Write out only the lines from the line that holds "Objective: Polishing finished" to the end of the listing below, inclusive, with the pictures omitted.
---
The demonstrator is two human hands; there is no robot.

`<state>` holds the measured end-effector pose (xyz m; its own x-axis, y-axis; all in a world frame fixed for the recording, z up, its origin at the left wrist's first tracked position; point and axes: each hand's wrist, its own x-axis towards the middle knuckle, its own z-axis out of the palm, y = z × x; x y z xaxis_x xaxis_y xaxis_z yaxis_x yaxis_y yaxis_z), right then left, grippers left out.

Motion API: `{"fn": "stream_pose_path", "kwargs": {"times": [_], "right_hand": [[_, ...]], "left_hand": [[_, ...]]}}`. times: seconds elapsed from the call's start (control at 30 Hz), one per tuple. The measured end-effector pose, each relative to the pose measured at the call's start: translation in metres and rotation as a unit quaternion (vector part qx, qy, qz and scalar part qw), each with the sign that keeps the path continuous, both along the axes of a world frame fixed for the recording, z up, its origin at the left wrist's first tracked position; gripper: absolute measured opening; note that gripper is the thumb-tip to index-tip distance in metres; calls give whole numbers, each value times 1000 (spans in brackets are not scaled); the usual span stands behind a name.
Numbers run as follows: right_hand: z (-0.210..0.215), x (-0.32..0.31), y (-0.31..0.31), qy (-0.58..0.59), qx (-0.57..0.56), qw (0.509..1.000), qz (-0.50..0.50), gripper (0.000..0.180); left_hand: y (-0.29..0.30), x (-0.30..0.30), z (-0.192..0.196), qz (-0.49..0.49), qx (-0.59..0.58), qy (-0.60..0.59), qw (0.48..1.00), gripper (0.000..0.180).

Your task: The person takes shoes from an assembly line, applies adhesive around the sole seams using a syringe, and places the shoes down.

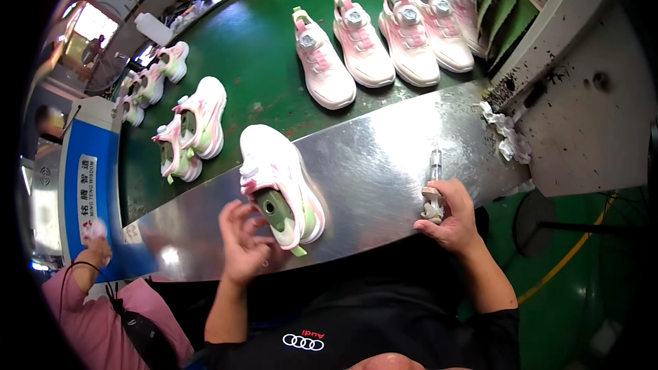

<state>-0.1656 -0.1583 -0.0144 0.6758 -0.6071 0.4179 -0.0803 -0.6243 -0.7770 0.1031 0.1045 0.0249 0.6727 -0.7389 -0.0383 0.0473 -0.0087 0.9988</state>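
Two hands, one sneaker (279,185), one syringe (434,164)

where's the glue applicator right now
In the head view it is on the right, upright in the right hand, its tip resting on the metal ledge, well right of the pink-and-white shoe by the left hand.

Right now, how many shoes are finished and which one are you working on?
I can't count finished ones for sure. Four pink-and-white shoes line the green belt ahead, more pairs at the left. In hand: left hand touches one shoe lying on the metal ledge; right hand holds a small tool.
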Motion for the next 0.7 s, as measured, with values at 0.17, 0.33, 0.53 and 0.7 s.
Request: {"fn": "stream_pose_path", "kwargs": {"times": [0.17,0.33,0.53,0.7], "right_hand": [[1,-24,5,7,115,993,-22,60],[13,-29,11,-16,235,971,-47,66],[31,-34,19,54,184,981,13,61],[53,-23,24,-17,306,944,123,72]], "left_hand": [[-51,118,-18,28,60,53,996,49],[-83,155,-26,-73,220,-18,972,32],[-102,105,0,-62,67,77,993,50],[-101,50,35,-75,-154,124,977,54]]}}
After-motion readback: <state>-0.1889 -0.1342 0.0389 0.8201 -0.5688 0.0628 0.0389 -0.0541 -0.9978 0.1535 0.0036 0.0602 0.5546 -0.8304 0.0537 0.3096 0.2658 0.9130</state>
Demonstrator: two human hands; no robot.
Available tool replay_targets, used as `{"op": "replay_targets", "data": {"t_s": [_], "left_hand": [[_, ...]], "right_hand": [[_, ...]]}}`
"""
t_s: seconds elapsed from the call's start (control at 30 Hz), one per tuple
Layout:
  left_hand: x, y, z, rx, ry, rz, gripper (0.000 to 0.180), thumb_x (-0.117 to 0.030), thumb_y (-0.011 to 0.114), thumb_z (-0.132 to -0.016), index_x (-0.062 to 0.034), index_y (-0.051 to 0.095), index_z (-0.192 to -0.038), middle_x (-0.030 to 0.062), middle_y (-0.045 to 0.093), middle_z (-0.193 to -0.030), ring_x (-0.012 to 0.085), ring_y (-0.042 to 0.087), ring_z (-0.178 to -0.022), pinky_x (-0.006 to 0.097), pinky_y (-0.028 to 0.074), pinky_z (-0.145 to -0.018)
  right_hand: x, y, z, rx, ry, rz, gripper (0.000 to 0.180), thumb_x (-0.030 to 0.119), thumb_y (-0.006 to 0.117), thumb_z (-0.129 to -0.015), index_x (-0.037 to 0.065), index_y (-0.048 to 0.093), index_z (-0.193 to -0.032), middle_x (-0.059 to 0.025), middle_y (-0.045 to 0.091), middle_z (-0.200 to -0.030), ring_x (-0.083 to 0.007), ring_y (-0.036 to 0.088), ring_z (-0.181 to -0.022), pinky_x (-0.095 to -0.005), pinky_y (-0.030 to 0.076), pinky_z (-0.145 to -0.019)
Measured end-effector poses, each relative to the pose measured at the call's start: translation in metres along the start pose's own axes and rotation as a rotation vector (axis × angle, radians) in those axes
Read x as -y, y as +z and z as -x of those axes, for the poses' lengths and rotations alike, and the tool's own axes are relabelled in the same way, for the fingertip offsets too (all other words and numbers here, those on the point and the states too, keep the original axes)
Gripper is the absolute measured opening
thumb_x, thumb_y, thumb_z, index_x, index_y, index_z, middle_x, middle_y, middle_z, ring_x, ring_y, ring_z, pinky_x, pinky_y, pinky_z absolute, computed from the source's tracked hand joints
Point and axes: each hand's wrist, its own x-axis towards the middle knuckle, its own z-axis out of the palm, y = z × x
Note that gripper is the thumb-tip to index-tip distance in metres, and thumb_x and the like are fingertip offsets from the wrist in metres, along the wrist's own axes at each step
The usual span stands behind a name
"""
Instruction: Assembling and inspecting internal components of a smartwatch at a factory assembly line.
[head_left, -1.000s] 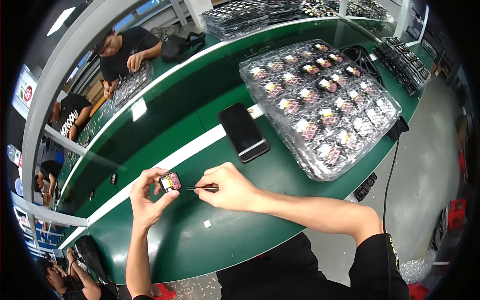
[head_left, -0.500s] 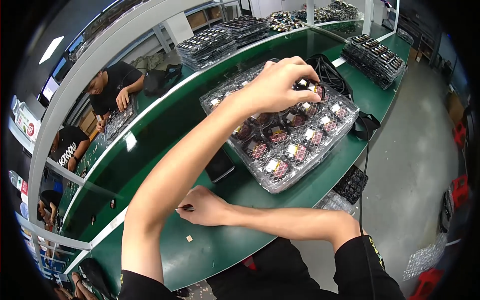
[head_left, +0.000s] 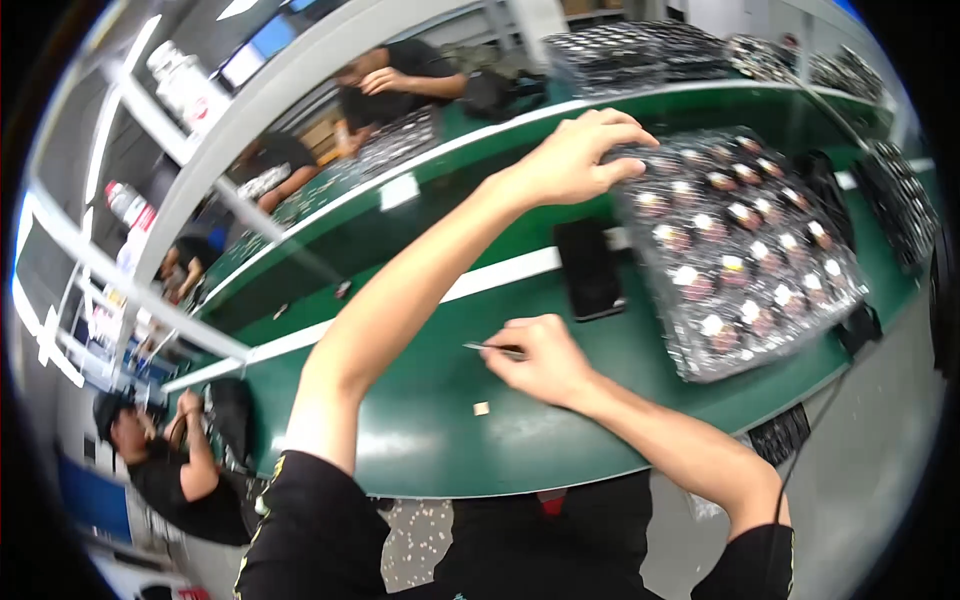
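My left hand (head_left: 585,160) is raised at the upper left corner of a clear plastic blister tray (head_left: 672,335). Its thumb and fingers curl around a small dark part, blurred and mostly hidden. Rows of small parts (head_left: 733,268) with copper-coloured middles and pale tabs fill the tray. My right hand (head_left: 545,362) is closed on slim metal tweezers (head_left: 478,347), whose tip points left just above the green bench. Below the tweezers a small tan square (head_left: 481,408) lies on the bench top. Between my right hand and the tray rests a black phone-like slab (head_left: 588,268).
Stacked trays (head_left: 605,55) stand beyond the bench's far ledge, and more trays (head_left: 895,200) sit at the far right. A black cable (head_left: 810,430) hangs over the right edge. Co-workers sit across the bench, and another person (head_left: 175,455) is at the left.
My view has swung left, so the tray appears farther right. My left hand has moved from over the tray's parts to its upper left corner. The right hand still holds the tweezers.
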Motion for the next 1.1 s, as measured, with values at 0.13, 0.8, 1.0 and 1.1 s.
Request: {"op": "replay_targets", "data": {"t_s": [0.13, 0.8, 1.0, 1.1], "left_hand": [[0.047, -0.031, 0.145, -0.042, -0.46, -0.075, 0.037, -0.029, 0.074, -0.105, -0.0082, 0.074, -0.137, 0.0186, 0.072, -0.136, 0.038, 0.065, -0.132, 0.048, 0.051, -0.115], [0.001, -0.102, 0.447, -0.234, -1.096, -0.436, 0.04, -0.016, 0.077, -0.102, -0.0063, 0.067, -0.139, 0.0111, 0.073, -0.12, 0.0302, 0.07, -0.116, 0.043, 0.055, -0.104], [-0.087, -0.056, 0.356, -0.041, -0.642, 0.011, 0.052, -0.013, 0.079, -0.1, -0.0073, 0.064, -0.149, 0.0135, 0.072, -0.125, 0.0332, 0.068, -0.116, 0.045, 0.052, -0.107], [-0.125, -0.047, 0.33, 0.038, -0.638, -0.105, 0.052, -0.018, 0.083, -0.097, -0.011, 0.067, -0.147, 0.008, 0.07, -0.12, 0.0267, 0.067, -0.109, 0.042, 0.053, -0.095]], "right_hand": [[0.01, -0.002, -0.001, -0.007, 0.049, 0.033, 0.015, 0.008, 0.081, -0.091, -0.003, 0.084, -0.099, -0.017, 0.074, -0.077, -0.0284, 0.072, -0.066, -0.0394, 0.055, -0.063], [0.01, 0.01, -0.005, -0.043, 0.119, 0.066, 0.014, 0.006, 0.084, -0.092, -0.003, 0.086, -0.102, -0.0073, 0.071, -0.07, -0.0093, 0.057, -0.06, -0.0291, 0.04, -0.055], [-0.002, 0.004, -0.008, -0.116, 0.313, -0.117, 0.012, 0.007, 0.082, -0.099, -0.002, 0.087, -0.106, -0.0013, 0.075, -0.081, -0.0026, 0.06, -0.07, -0.0219, 0.043, -0.061], [-0.001, 0.003, -0.011, -0.099, 0.338, -0.132, 0.013, 0.008, 0.082, -0.101, -0.001, 0.087, -0.107, -0.0012, 0.077, -0.086, -0.0025, 0.062, -0.073, -0.0216, 0.046, -0.064]]}}
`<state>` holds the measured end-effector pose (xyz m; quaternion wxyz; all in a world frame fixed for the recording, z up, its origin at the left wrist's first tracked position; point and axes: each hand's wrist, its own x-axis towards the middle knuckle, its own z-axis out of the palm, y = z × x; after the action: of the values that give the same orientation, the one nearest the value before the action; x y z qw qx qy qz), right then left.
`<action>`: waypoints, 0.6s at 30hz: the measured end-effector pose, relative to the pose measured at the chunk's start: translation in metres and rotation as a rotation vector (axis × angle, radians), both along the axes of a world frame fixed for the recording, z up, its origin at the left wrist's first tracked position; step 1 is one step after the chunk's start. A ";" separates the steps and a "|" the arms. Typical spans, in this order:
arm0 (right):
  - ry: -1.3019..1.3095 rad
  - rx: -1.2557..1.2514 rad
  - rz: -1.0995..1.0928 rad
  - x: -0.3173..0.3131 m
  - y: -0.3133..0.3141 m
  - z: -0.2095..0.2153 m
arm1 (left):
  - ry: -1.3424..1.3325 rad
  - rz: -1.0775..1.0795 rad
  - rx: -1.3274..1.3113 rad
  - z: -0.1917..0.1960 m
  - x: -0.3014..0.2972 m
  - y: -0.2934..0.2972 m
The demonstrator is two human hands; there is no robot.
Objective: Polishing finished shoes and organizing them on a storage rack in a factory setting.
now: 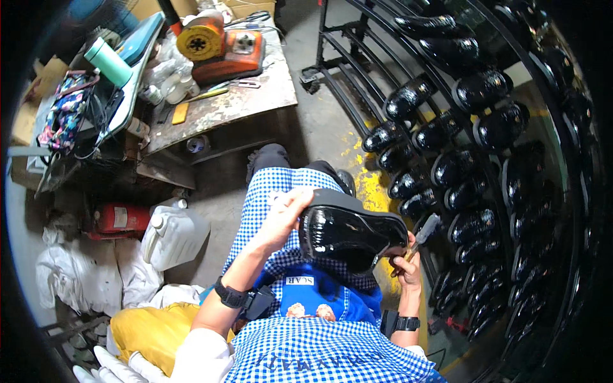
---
### TASK RESPONSE
Objective: Polishing finished shoes and organizing them on a storage rack in a factory setting.
now: 

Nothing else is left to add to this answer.